Task:
Locate every line below that contains the word "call" and copy it.

### Dataset excerpt ###

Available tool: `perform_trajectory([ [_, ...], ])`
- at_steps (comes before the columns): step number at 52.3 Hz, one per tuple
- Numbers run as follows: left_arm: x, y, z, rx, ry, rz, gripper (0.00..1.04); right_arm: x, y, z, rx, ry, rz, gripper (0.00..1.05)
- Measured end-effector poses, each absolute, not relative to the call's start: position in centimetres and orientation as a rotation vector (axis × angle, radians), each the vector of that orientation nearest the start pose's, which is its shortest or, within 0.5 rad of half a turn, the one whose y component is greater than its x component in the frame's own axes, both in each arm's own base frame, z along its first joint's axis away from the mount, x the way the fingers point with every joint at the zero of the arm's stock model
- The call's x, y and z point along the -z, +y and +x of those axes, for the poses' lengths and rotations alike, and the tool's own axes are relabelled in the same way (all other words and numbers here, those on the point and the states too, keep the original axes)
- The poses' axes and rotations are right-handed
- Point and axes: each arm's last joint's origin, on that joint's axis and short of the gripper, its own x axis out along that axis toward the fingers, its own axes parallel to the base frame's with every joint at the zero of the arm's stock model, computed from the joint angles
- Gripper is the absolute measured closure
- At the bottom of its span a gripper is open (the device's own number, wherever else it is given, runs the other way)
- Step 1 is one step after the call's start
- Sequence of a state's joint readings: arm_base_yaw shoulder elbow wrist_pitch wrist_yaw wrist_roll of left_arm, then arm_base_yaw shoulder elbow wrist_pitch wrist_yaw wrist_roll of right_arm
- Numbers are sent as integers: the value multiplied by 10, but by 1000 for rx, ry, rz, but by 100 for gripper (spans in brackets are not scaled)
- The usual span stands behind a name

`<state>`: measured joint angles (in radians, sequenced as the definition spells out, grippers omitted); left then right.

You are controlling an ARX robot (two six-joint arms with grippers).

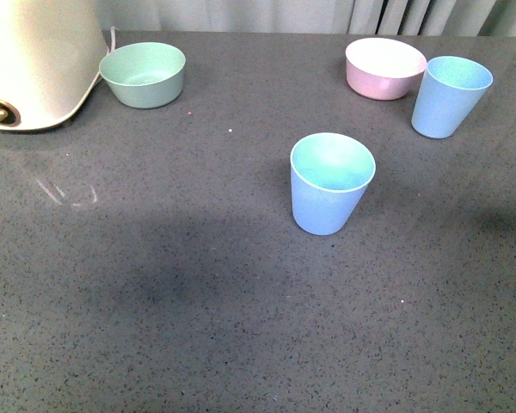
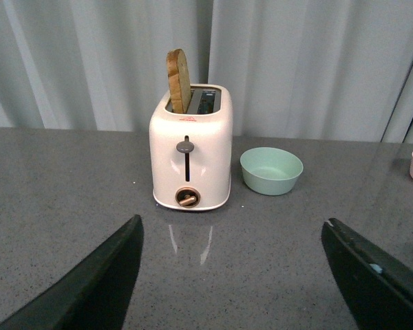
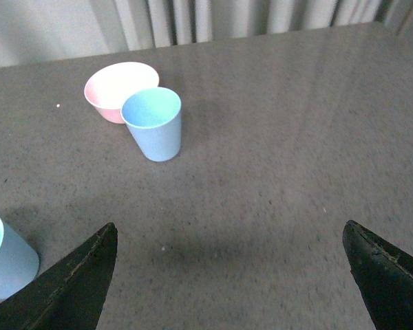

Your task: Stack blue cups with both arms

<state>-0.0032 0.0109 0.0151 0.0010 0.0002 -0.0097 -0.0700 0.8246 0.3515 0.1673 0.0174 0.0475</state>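
Observation:
One light blue cup (image 1: 330, 184) stands upright near the middle of the grey table, its turquoise inside showing. A second blue cup (image 1: 448, 95) stands upright at the back right, just beside the pink bowl (image 1: 383, 68). In the right wrist view that cup (image 3: 152, 123) sits ahead in front of the bowl, and the middle cup (image 3: 5, 258) shows at the frame's edge. My right gripper (image 3: 228, 237) is open over bare table. My left gripper (image 2: 234, 230) is open too, with nothing between its fingers and no cup in its view. Neither arm appears in the front view.
A cream toaster (image 2: 191, 157) with a slice of bread standing in its slot sits at the back left. A mint-green bowl (image 1: 144, 74) stands beside it. Grey curtains hang behind the table's far edge.

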Motion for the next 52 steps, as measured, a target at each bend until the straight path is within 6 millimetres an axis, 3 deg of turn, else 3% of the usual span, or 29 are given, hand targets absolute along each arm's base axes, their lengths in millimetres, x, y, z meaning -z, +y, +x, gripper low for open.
perform_trajectory([
  [6,-168,0,97,3,-5,-8,9,-220,-7,237,-20,390,-52,9],
  [14,-168,0,97,3,-4,-8,9,-212,15,322,-182,525,-221,9],
  [19,-168,0,97,3,-4,-8,9,-206,24,351,-224,570,-262,9],
  [30,-168,0,97,3,-4,-8,9,-191,39,392,-275,640,-331,9],
  [52,-168,0,97,3,-4,-8,9,-158,54,442,-297,731,-381,9],
])
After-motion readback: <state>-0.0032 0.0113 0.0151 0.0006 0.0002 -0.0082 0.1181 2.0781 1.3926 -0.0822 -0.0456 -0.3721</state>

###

Exercise answer:
- Measured end-effector poses, each absolute, not relative to the call's start: position in centimetres and orientation as a rotation vector (axis × angle, radians), each the vector of that orientation nearest the start pose's, which is its shortest or, within 0.5 rad of half a turn, the one whose y component is greater than its x component in the frame's own axes, both in each arm's own base frame, z along its first joint's axis away from the mount, x the way the fingers point with every joint at the zero of the arm's stock model
- The call's x, y and z point along the -z, +y and +x of those axes, for the poses' lengths and rotations alike, and the tool's own axes are relabelled in the same way (all other words and numbers here, those on the point and the states too, keep the original axes)
- Step 1 is one step after the call's start

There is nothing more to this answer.